サーバーと言えば,タワー型やラックマウント型,ブレード型が一般的。しかし,クラウド世代のデータセンターでは,これら従来型のサーバーでは力不足。段ボール箱に梱包したサーバーをデータセンターに運び,それを随時ラックにマウントするのでは,手間がかかりすぎるからだ。

 そんな悩みを解消するために,従来とは異なるタイプのサーバー製品が登場した。米Rackable Systemsが販売する「Extreme Efficiency」がその一つ。サーバーを工場でラックに積み込み,ラック単位でデータセンターに納入する高密度サーバーだ。1999年に創業した同社だが,2007年には米国4位のサーバー・メーカーに躍進している。

写真1●コンテナの中にぎっしり搭載されたサーバー群
写真1●コンテナの中にぎっしり搭載されたサーバー群
写真はRackable Systemsの「ICE Cube」。

 Rackableは現在,高密度化をさらに進めたコンテナ・サーバー「ICE Cube」を投入している。コンテナ・サーバーとは,文字通り貨物輸送用などに使われるコンテナの中に,ハードウエアを集積するサーバーである。ICE Cubeには,1台で最大2800台のサーバーを搭載できる(写真1)。

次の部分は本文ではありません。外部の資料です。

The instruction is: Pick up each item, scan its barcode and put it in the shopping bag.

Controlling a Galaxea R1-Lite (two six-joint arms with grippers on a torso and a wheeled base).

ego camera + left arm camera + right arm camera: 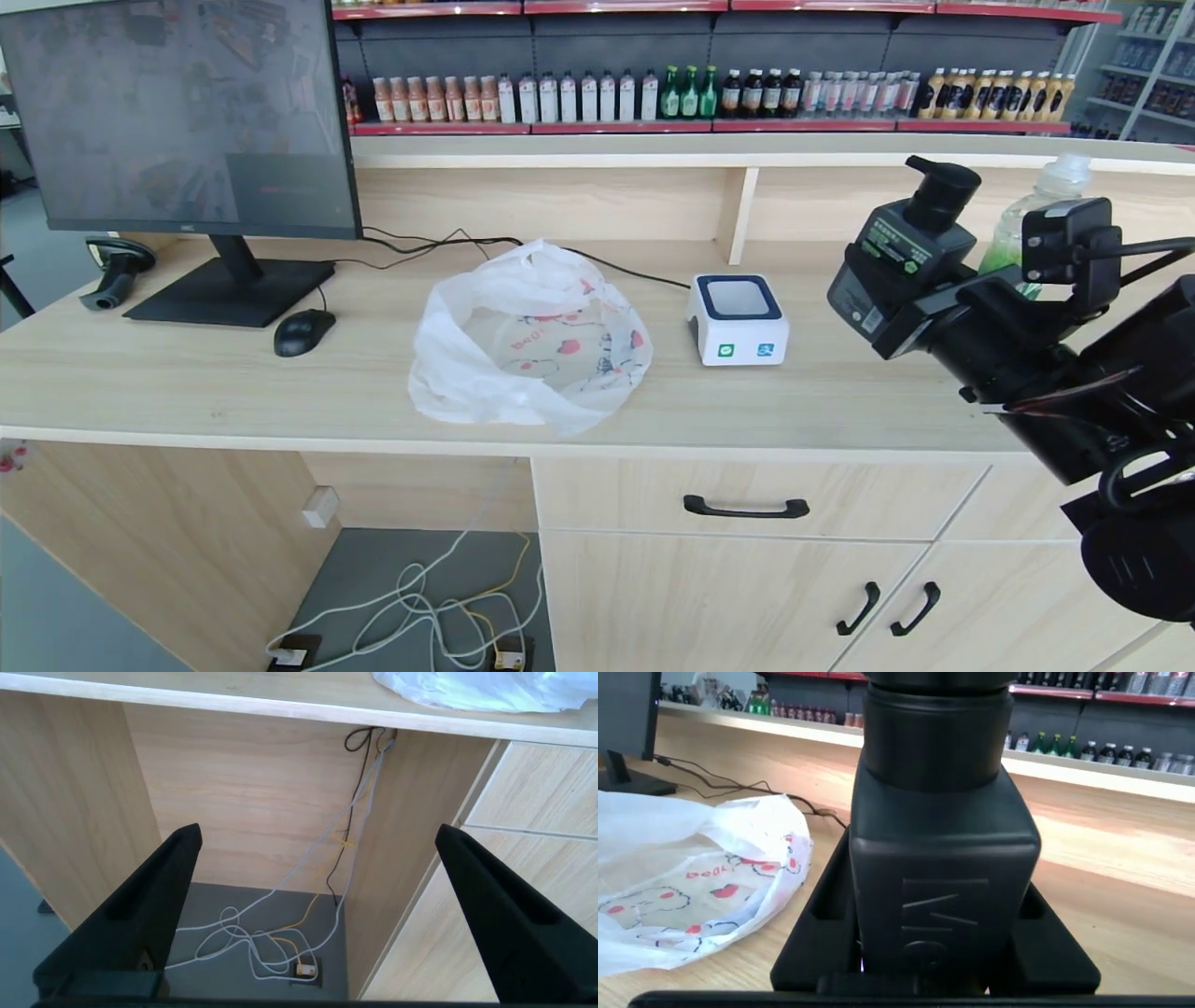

 コンテナ・サーバーは,2006年に米Sun Microsystemsが「移動可能なデータセンター」として「Black Box」をリリースしたことが始まり。しかし,2007年末にRackableが「高密度サーバー」として提案したことで,クラウド時代の要求に合致し,主要プレーヤに受け入れられた。

 MicrosoftはChicagoのデータセンターに220台のコンテナを展開する予定だ。30万台以上のサーバーが展開される予定である。2008年夏には,米IBMが「Portable Modular Data Center」,米Hewlett-Packardが「HP Performance-Optimized Data center」というコンテナ・サーバーをそれぞれ出荷するなど,一つの製品分野として確立されている。